Opposing motion in a starfield“It is, Sy, and that’s one of the reasons why Hubble’s original number was so far off.  He only looked at about 50 close-by galaxies, some of which are moving toward us and some away.  You only get a view of the general movement when you look at large numbers of galaxies at long distances.  It’s like looking through a window at a snowfall.  If you concentrate on individual flakes you often see one flying upward, even though the fall as a whole is downward.  Andromeda’s 250,000 mph march towards us is against the general expansion.”

“Like if I’m flying a plane and the airspeed indicator says I’m doing 200 but my ground-speed is about 140 then I must be fighting a 60-knot headwind.”

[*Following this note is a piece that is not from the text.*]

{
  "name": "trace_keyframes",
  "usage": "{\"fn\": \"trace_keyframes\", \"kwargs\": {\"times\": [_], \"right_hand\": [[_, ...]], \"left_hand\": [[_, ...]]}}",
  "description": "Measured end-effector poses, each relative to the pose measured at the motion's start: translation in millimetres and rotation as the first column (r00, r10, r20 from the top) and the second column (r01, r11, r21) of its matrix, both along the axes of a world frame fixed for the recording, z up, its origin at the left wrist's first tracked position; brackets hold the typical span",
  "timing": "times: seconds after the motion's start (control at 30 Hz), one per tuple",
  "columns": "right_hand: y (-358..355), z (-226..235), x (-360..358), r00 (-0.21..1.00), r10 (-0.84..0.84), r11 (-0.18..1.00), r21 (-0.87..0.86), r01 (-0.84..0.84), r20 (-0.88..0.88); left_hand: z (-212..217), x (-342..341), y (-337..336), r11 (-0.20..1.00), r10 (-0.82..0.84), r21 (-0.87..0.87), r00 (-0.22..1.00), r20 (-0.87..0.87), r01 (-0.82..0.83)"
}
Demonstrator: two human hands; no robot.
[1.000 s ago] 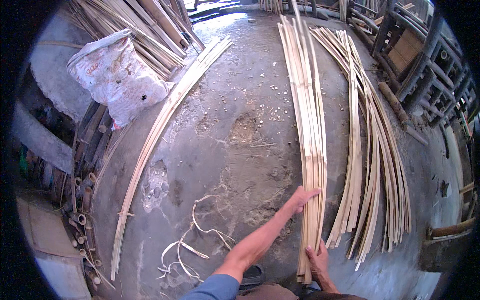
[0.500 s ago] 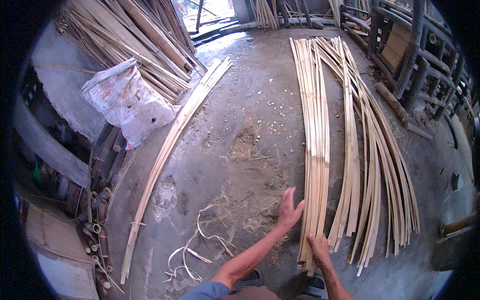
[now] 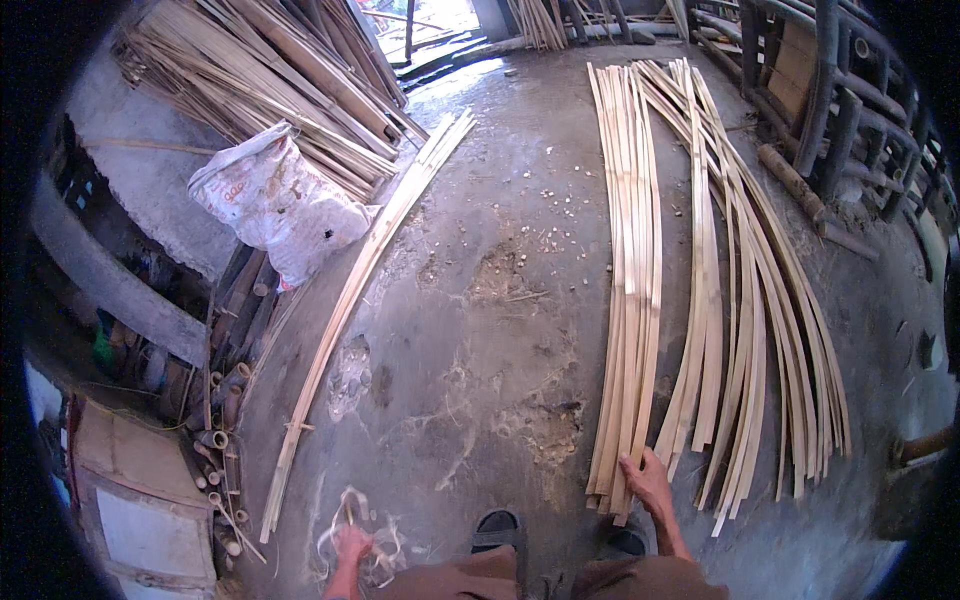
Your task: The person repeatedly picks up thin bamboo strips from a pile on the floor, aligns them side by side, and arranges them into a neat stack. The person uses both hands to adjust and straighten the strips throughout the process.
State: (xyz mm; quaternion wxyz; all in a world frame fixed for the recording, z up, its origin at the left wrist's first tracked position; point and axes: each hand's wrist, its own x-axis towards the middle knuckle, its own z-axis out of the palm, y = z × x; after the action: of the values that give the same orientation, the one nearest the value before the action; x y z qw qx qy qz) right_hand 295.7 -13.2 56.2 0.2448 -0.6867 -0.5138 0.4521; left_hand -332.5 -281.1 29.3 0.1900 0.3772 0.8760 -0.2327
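So this looks like the bundling stage of sorting split bamboo: the neat bundle of bamboo strips (image 3: 630,290) lies flat on the concrete floor (image 3: 500,330), running away from the person, with its near ends just in front of their feet. The right hand (image 3: 648,482) rests on those near ends, fingers curled down over the top few strips in a loose grasp, not a tight fist, so I'd call it holding the ends together rather than lifting anything.

The left hand (image 3: 352,545) is down low on the other side, in a tangle of thin pale binding strips (image 3: 365,525) lying on the floor. It seems to be closing on one of them, but it's small and near the frame edge, so I can't tell how far the fingers are shut.

My read: the next move needs a binding strip brought across to the bundle, and the right hand has to keep the ends squared up meanwhile. A looser fan of strips (image 3: 760,300) lies just to the right, and a single long strip (image 3: 360,290) well off to the left
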Motion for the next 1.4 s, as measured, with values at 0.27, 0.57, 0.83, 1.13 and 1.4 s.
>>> {"fn": "trace_keyframes", "kwargs": {"times": [0.27,0.57,0.83,1.13,1.4], "right_hand": [[-20.1,16.6,-6.3,0.970,-0.007,0.996,0.091,-0.016,0.244],[-25.7,-0.4,-26.1,0.916,0.067,0.958,0.233,-0.170,0.395],[-10.8,5.0,-12.3,0.993,-0.067,0.972,0.233,0.042,0.099],[-29.7,77.2,-58.0,0.955,-0.279,0.931,0.273,0.243,0.103],[-45.8,10.2,-122.1,0.965,-0.212,0.889,0.379,0.256,-0.155]], "left_hand": [[92.8,-35.8,65.1,0.904,-0.103,0.426,0.984,0.148,0.030],[147.8,170.2,260.3,0.632,-0.765,0.598,0.517,0.383,0.493],[96.0,231.0,246.9,0.684,-0.690,0.546,0.186,0.699,0.484],[74.9,300.5,263.6,0.662,-0.699,0.643,0.008,0.715,0.386],[63.5,370.8,265.6,0.951,-0.274,0.221,-0.259,0.926,-0.215]]}}
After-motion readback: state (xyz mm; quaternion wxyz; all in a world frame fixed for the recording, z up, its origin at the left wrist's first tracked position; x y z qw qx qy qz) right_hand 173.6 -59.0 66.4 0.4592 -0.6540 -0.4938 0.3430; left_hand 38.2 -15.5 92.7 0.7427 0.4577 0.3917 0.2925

“Exactly, Vinnie.  For Andromeda the ‘headwind’ is the Hubble Flow, that general outward trend.  If Sy’s calculation were valid, which it’s not, then that galaxy 13 billion lightyears from here would indeed be moving further away at  93% of lightspeed.  Someone living in that galaxy could shine a 520-nanometer green laser at us.  At this end we see the beam stretched by 193% to 1000nm.  That’s outside the visible range, well into the near-infrared.  All four visible lines in the hydrogen spectrum would be out there, too.”

“So that’s why ‘old hydrogens’ look different — if they’re far enough away in the Hubble Flow they’re flying away from us so fast all their colors get stretched by the red-shift.”

“Right, Vinnie.”

“Wait, Cathleen, what’s wrong with my calculation?”

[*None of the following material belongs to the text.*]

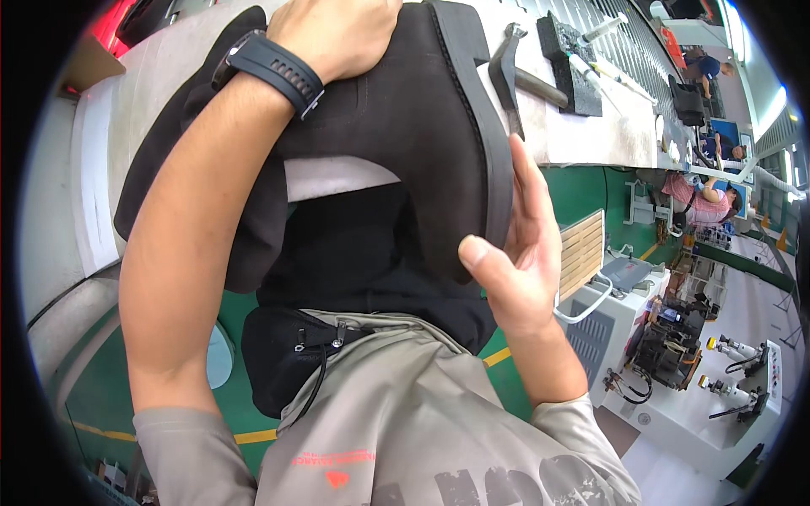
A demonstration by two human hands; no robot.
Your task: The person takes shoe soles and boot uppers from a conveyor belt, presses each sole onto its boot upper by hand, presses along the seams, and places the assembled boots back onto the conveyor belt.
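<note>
A dark brown boot (405,110) lies on its side in front of me, its sole facing right and its toe pointing toward me. My right hand (527,244) holds the toe end, thumb on the upper and fingers along the sole edge. Across the far part of the boot rests my left hand (333,38), wearing a black watch (274,72); its fingertips are out of the picture. Dark soft material (253,236) hangs below my left forearm, and I cannot tell if it belongs to the same boot.
Right of the sole, a hammer (506,72) lies on the pale worktop (591,139). Beside it is a black block (569,72) with brush-like tools and a syringe-like tube. A machine (603,312) with a slatted wooden top stands to the right. Several people work farther off.
</note>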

“Two things, Sy.  Because the velocities are close to lightspeed, you need to apply a relativistic correction factor.  That velocity ratio Old Reliable reported — call it b.  The proper stretch factor is z=√ [(1+b)/(1–b)].  Relativity takes your 93% stretch down to (taps on laptop keyboard) … about 86%.  The bluest wavelength on hydrogen’s second-down series would be just barely visible in the red at 680nm.”

“What’s the other thing?”Ruler in perspective

“The Hubble Constant can’t be constant.  Suppose you run the movie backwards.  The Universe shrinks steadily at 70 km/sec/Mparsec.  You hit zero hundreds of millions of years before the Big Bang.”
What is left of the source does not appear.